• What you are asked to do:
Both the line below containing "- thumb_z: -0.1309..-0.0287" and the line containing "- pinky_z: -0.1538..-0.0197", along with every line between them, should be repeated exactly; no other line belongs in the answer.
==========
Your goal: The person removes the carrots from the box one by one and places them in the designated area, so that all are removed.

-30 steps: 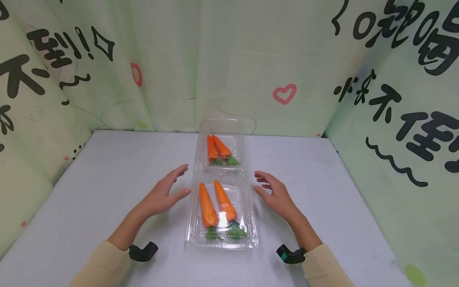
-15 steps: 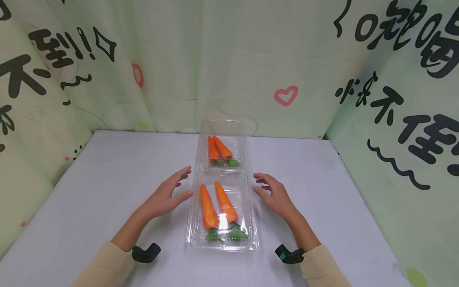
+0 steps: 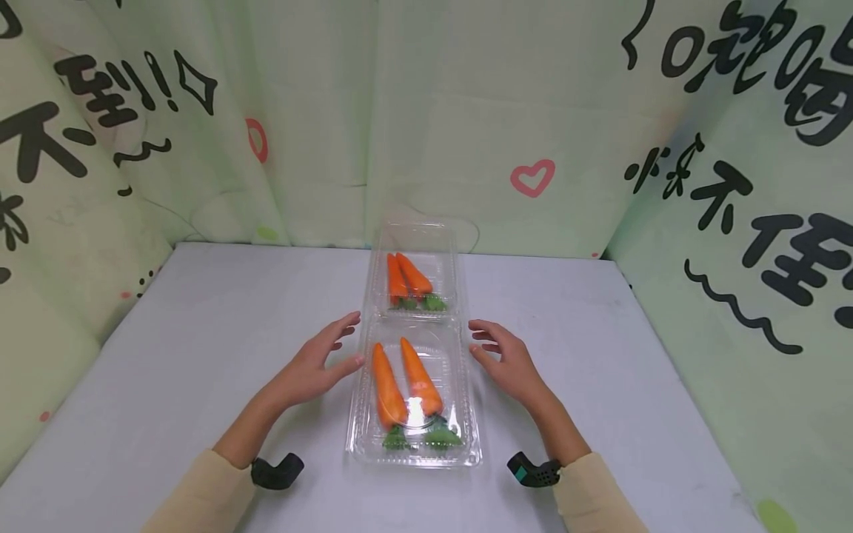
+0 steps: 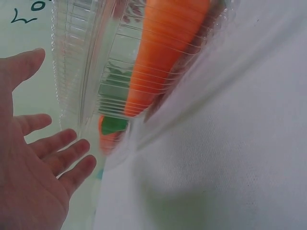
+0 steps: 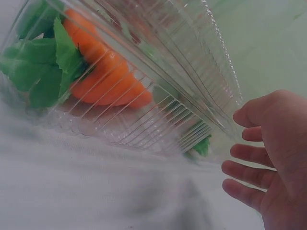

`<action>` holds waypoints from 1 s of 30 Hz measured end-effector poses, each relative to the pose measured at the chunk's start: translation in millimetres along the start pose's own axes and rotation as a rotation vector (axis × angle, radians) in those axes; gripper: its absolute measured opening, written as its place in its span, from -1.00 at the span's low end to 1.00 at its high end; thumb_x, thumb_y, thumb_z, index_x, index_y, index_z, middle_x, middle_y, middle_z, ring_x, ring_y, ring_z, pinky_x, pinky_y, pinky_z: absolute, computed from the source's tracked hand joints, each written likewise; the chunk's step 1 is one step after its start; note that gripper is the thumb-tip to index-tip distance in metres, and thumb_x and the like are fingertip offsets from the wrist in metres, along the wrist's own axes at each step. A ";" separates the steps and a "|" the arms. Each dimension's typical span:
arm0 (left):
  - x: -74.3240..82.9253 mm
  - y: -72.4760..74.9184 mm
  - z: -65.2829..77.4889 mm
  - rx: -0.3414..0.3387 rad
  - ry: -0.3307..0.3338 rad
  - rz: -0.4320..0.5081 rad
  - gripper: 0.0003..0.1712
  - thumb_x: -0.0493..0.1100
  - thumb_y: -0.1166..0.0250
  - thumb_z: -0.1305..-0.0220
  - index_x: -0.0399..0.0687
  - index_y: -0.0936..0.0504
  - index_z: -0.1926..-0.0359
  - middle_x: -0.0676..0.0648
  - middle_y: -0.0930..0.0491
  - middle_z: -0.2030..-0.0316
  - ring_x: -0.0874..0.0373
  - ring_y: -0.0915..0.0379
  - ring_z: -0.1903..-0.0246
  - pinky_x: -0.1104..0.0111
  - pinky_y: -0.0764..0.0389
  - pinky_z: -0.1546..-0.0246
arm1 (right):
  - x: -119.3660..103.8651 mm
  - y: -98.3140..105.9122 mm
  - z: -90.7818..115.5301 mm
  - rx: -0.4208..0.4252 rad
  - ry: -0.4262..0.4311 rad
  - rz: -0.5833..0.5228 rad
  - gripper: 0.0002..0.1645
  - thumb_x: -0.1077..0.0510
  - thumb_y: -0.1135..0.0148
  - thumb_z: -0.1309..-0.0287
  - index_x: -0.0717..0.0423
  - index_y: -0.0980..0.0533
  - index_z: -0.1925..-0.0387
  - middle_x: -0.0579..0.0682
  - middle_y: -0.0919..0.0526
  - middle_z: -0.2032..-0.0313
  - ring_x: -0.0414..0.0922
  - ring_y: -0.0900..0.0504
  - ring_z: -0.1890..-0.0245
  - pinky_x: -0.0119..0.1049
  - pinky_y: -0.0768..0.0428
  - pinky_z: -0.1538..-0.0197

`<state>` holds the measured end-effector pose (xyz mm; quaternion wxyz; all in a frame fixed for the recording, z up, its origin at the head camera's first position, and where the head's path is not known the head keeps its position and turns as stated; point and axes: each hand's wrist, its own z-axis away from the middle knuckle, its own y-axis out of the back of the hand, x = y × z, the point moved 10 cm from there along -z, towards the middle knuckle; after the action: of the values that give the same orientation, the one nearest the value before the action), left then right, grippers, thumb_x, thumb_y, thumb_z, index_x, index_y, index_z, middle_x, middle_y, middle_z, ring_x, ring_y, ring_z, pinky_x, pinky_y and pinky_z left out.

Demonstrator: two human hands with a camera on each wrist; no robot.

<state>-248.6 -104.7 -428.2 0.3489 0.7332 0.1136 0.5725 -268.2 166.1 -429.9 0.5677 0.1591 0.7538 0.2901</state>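
Note:
In the head view, a near clear plastic container point(image 3: 460, 448) lies at the middle of the table with two orange carrots with green tops in it, one on the left point(image 3: 389, 392) and one on the right point(image 3: 421, 381). A far clear plastic container point(image 3: 448, 255) sits right behind it, also with carrots point(image 3: 409, 277) inside. My left hand point(image 3: 316, 366) is raised at the left edge, fingers straight and spread, thumb tip close to the near container. Opposite it, my right hand point(image 3: 509, 366) hovers off the right edge with relaxed fingers. Both palms are empty in the wrist views.
A white-covered table point(image 3: 240, 296) extends to both sides of the containers. Pale green curtains point(image 3: 426, 111) with black lettering stand at the back and sides. Each wrist bears a black camera band, such as the left band point(image 3: 276, 472).
My left hand has moved a little to the right, nearer the containers. My right hand has edged slightly left. The containers and carrots stay in place on the table.

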 end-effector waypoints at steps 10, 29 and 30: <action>-0.7 -1.5 -2.0 0.002 -0.012 0.007 -0.14 0.05 -0.26 -0.27 0.01 -0.08 -0.48 -0.13 -0.17 -0.45 -0.14 -0.25 -0.35 -0.04 -0.45 -0.21 | 1.9 0.0 -4.4 0.012 -0.006 -0.027 -0.48 0.21 -0.19 -0.27 0.18 -0.38 -0.24 0.15 -0.52 -0.20 0.12 -0.55 -0.16 0.00 -0.57 -0.14; 0.1 -9.1 -5.4 -0.022 0.001 0.046 -0.14 0.04 -0.25 -0.27 0.06 -0.05 -0.49 -0.14 -0.13 -0.46 -0.18 -0.24 -0.35 -0.05 -0.44 -0.21 | 6.3 -2.4 -11.5 -0.009 -0.006 -0.051 -0.50 0.24 -0.18 -0.26 0.14 -0.40 -0.23 0.15 -0.51 -0.21 0.16 -0.54 -0.17 -0.01 -0.56 -0.15; 0.5 -9.2 -5.7 -0.021 -0.002 0.045 -0.14 0.04 -0.25 -0.28 0.05 -0.05 -0.49 -0.14 -0.13 -0.46 -0.18 -0.24 -0.34 -0.05 -0.45 -0.20 | 6.5 -2.8 -11.8 -0.013 -0.005 -0.056 -0.50 0.25 -0.17 -0.26 0.15 -0.40 -0.24 0.16 -0.50 -0.21 0.17 -0.53 -0.17 -0.01 -0.56 -0.15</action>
<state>-251.6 -95.5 -433.1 0.3437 0.7325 0.0910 0.5805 -281.1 164.6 -434.4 0.5784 0.1348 0.7548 0.2785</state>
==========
• Reply to the exercise:
  - thumb_z: -0.1309..-0.0287
  - index_x: -0.0717..0.0423
  - index_y: -0.0980..0.0533
  - index_z: -0.1925..-0.0387
  - middle_x: -0.0579..0.0682
  - middle_y: -0.0919..0.0526
  - middle_z: -0.2032..-0.0313
  - ring_x: -0.0414..0.0922
  - ring_y: -0.0900..0.0504
  - ring_z: -0.1890..-0.0245
  - pinky_x: -0.0119..0.1049
  - pinky_y: -0.0768..0.0428
  - pinky_z: -0.1538..-0.0197

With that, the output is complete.